Affäre Daum: Gegenwind aus der Community

Scharfe Kritik und Unverständnis an den Aussagen von Christoph Daum kommen nun auch aus der lesbischwulen Community.

Andersrum Rut-Wieß, der 144 Mitglieder starke schwul-lesbische Fanclubs des 1. FC Köln, lädt Daum zu einem klärenden Gespräch ein: „Wir bitten Herrn Daum, diese Einladung anzunehmen und zuzuhören, warum seine Äußerungen für Lesben und Schwule und für unseren Fanklub nicht zu tolerieren sind. Wir möchten ihm auch die Chance geben, jegliches Missverständnis auszuräumen. Von Seiten des FC wurde uns Unterstützung zugesagt“, erklärten Patrick Maas und Matthias Eiting vom Fanklub.

Auch der Kölner Sportmanager Michael Mronz von Daum entsetzt: „Die Aussagen disqualifizieren sich von selbst.

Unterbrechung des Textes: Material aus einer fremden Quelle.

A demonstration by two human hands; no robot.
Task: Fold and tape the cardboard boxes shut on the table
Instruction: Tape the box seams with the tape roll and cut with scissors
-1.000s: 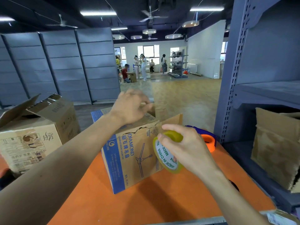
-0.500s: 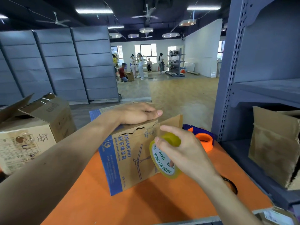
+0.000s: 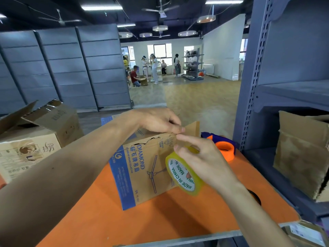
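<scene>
1. Yellowish tape roll (image 3: 184, 175) sat gripped in the right hand (image 3: 208, 163), fingers curled round its rim and the forefinger stretched up to the top edge of the box (image 3: 142, 172).
2. The left hand (image 3: 156, 120) lay over the top of the box, its fingertips pinched together at that same edge, just beside the right forefinger. Whether a tape end lay under them could not be told.
3. The box stood near the middle of the orange table (image 3: 160, 220), with one end flap (image 3: 193, 129) upright by the hands.
4. The step in hand looked like starting a strip on this box. The next move would call for pressing that flap down, pinning the tape end fast and drawing the roll along the seam.
5. An orange-and-blue tape dispenser (image 3: 224, 149) lay behind the box, and a second box (image 3: 32, 145) stood open at the left, not yet taped.
</scene>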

Daum sollte aus der Vergangenheit gelernt haben, sich klar artikulieren, statt drum herum zu reden! Seine anschließenden Erklärungsversuche waren weder nachvollziehbar, noch ausreichend.“, erklärte er der Deutschen „Bild“-Zeitung.

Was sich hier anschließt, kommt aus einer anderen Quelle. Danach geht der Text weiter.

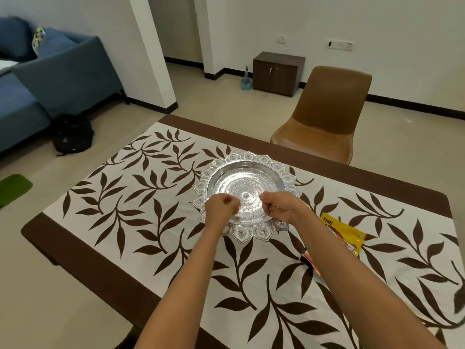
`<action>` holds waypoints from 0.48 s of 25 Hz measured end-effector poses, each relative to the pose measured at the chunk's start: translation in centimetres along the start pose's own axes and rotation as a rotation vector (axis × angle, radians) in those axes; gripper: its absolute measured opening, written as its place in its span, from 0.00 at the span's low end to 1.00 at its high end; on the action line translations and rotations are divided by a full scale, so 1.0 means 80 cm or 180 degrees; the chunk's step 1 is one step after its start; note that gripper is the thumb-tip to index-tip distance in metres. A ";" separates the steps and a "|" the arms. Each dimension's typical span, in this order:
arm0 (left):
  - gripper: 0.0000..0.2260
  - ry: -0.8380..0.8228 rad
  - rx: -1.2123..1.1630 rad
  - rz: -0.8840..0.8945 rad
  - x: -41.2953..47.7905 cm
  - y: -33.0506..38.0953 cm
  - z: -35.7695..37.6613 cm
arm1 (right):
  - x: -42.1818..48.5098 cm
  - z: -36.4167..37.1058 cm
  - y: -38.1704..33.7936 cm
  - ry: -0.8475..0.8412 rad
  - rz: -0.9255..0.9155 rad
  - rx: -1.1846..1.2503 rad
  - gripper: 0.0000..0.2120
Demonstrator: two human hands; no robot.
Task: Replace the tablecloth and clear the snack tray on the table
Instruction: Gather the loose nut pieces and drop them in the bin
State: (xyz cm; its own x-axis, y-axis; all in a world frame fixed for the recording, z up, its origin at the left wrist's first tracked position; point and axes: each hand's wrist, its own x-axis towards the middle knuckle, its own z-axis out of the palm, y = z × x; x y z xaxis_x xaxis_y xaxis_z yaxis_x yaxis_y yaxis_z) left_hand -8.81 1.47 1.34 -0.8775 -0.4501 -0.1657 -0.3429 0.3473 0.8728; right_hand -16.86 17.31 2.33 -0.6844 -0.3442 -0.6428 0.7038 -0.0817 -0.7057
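Observation:
An ornate silver tray [247, 172] with a petal-shaped rim rests on a white tablecloth [141, 197] printed with brown leaves. Its bowl looks almost bare, with tiny crumbs near the front. My left hand [221, 206] hovers over the tray's near left part, fingers curled closed; something small and pale may be pinched under it, too small to tell. My right hand [276, 204] is over the tray's near right part, fingers also curled, a ring showing. A yellow snack packet [348, 235] lies right of the tray, partly hidden by my right forearm.
A dark orange-edged wrapper [310, 263] peeks from under my right forearm. A brown chair [324, 117] stands at the table's far side. Beyond are a small dark cabinet [276, 73], a blue sofa [50, 79], a black bag [71, 133] and a green mat [13, 187] on the floor.

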 end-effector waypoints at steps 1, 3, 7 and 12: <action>0.05 0.0001 -0.0948 -0.0417 0.002 0.003 -0.012 | 0.002 0.002 0.001 -0.0027 0.0021 -0.0054 0.04; 0.05 -0.0102 -0.2439 -0.1111 0.003 0.011 -0.032 | 0.005 0.006 0.005 -0.0088 0.0062 -0.0167 0.03; 0.09 -0.0221 -0.2998 -0.1447 -0.002 0.021 -0.048 | 0.005 0.017 0.013 -0.0254 0.0167 0.0047 0.04; 0.10 -0.0573 -0.3142 -0.1476 -0.024 0.029 -0.027 | -0.021 0.026 0.022 -0.0406 0.0222 0.0991 0.05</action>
State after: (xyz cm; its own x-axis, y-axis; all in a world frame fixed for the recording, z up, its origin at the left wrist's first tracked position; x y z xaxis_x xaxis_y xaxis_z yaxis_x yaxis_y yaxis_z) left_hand -7.23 1.38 4.68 -0.7966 -0.2125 -0.5660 -0.3033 -0.6694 0.6782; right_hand -14.06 15.80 2.76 -0.6170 -0.4715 -0.6300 0.7859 -0.3286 -0.5238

„Anstatt rumzueiern, sollte er das Rückgrat haben, sich von seinen Aussagen zu distanzieren.“, so Mronz weiter im Kölner „Express“.

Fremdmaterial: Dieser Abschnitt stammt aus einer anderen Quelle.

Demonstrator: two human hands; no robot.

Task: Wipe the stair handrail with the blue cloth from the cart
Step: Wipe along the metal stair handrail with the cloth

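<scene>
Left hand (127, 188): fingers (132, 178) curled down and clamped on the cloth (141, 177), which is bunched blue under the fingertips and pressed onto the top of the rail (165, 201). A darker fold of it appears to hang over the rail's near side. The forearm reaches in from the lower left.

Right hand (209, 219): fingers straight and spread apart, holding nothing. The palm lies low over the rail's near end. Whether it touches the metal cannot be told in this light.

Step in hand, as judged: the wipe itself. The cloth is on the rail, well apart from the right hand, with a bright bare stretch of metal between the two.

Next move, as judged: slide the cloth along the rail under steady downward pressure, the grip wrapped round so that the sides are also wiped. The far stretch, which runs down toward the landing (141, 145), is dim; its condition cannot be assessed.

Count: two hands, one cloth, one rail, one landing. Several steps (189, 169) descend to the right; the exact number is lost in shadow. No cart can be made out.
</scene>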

Mronz organisiert Sportveranstaltungen sowie die meisten „TV Total“-Events, zum Beispiel die „Wok-WM“, den „Bundesvision Songcontest“ oder das „TV Total Turmspringen“. Er ist der Lebenspartner von FDP-Chef Guido Westerwelle.

Ebenfalls empört sind die Organisatoren des Kölner CSD. Sie fordern: „Daum muss seine Entgleisung restlos zurücknehmen.“

Daum selbst ist zur Zeit nicht erreichbar, er macht Urlaub auf Mallorca.